The time has come: Malls will open, prices will drop and web traffic will skyrocket. Millions of customers will flock to online stores, buying everything from smartwatches to televisions, and the parcels will flow.
Most customers will use familiar retail sites like Amazon, Target and eBay. But others will scavenge the internet for less-popular gifts and unbelievable bargains.
Buyer beware: The holiday season is also phishing season. As online transactions balloon over the next few weeks, cybercriminals will have a field day trying to nab credit card and personal data.
A recent study demonstrated that in 2014 and 2015, phishing scams at the end of the year rose by 9 percentage points. Normally, about a third of phishing attacks are "financial," but around the holidays those kinds of attacks rise to nearly half.
Share of financial phishing in overall number of phishing attacks 2013-2016.
In this case, financial phishing usually refers to credit card information, but cybercriminals may have their sites on other personal data as well, such as your PIN numbers, your social security number and your home address. Most banks will sort out fraudulent purchases in a few weeks, but identity theft can haunt you for a long time.

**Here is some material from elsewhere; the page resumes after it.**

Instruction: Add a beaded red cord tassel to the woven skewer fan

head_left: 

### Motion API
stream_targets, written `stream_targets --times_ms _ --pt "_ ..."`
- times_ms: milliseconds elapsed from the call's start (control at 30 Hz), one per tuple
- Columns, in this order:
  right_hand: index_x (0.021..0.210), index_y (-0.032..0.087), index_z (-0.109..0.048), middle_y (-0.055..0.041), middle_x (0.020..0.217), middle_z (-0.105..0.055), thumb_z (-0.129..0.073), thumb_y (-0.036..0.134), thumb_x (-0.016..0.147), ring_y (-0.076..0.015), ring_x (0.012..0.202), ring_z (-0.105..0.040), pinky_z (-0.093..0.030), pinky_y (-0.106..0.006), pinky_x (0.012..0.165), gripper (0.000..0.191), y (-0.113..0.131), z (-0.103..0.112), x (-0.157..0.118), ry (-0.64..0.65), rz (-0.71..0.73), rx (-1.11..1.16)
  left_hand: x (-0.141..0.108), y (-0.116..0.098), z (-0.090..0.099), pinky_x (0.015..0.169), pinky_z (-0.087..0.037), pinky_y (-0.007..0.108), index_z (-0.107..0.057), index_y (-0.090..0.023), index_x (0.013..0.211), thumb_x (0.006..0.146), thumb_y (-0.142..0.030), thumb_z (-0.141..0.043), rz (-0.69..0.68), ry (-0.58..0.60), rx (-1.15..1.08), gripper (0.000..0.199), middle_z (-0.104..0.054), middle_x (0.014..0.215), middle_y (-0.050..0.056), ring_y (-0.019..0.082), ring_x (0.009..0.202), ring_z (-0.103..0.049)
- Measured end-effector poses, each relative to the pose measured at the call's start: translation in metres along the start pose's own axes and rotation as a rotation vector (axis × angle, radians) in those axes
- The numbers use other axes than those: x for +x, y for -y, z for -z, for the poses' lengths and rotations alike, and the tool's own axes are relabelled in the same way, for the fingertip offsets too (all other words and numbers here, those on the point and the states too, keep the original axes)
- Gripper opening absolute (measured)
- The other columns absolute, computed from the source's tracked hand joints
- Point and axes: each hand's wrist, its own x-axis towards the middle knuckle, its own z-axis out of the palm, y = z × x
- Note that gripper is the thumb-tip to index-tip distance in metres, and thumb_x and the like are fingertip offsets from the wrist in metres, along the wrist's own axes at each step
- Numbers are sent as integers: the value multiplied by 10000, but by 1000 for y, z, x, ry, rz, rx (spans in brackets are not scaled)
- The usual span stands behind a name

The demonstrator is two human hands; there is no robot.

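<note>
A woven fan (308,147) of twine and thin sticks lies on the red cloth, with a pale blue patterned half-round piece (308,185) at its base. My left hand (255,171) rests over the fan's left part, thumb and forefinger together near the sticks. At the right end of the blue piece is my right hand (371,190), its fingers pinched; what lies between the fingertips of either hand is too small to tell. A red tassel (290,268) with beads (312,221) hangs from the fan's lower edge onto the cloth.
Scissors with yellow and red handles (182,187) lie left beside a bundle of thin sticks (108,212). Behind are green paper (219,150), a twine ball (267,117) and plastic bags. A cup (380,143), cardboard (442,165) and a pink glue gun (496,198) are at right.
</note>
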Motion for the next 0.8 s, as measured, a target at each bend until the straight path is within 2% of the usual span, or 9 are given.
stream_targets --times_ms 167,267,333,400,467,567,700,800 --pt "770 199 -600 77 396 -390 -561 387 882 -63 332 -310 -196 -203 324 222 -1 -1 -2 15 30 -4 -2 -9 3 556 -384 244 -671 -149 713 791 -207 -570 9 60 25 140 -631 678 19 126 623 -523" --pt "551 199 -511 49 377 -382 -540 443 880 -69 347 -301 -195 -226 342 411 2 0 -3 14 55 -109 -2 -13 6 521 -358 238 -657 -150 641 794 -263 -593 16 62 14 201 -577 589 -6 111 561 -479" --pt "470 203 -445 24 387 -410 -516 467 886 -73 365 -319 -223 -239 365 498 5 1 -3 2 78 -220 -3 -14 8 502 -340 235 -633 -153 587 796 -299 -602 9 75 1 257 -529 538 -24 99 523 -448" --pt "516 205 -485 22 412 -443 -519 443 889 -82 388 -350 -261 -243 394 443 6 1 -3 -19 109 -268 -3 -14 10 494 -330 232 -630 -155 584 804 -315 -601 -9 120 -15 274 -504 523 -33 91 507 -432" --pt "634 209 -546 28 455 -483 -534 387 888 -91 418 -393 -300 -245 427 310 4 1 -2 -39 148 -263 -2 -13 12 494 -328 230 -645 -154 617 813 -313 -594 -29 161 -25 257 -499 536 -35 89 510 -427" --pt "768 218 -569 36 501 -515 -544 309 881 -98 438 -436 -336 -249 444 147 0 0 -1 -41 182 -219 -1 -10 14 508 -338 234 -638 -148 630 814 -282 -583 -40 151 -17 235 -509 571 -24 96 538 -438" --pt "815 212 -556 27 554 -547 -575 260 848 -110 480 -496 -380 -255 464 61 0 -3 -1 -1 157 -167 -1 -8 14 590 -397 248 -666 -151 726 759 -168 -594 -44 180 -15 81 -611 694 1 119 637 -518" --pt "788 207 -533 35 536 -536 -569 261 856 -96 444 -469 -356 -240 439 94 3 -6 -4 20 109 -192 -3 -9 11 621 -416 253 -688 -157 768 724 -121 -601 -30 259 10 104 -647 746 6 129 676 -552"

Here are three ways that hackers try to trick you into parting you with data, and what you can do about it.
1. Phishing scams
Phishing techniques usually come in the form of spam emails advertising special sales and phony gift cards. The most recent example was a massive email scam purporting to be from Amazon. But more sophisticated con artists will set up realistic-looking online shops. To put it mildly, if one of these merchants receives your payment information, you will get more than you bargained for.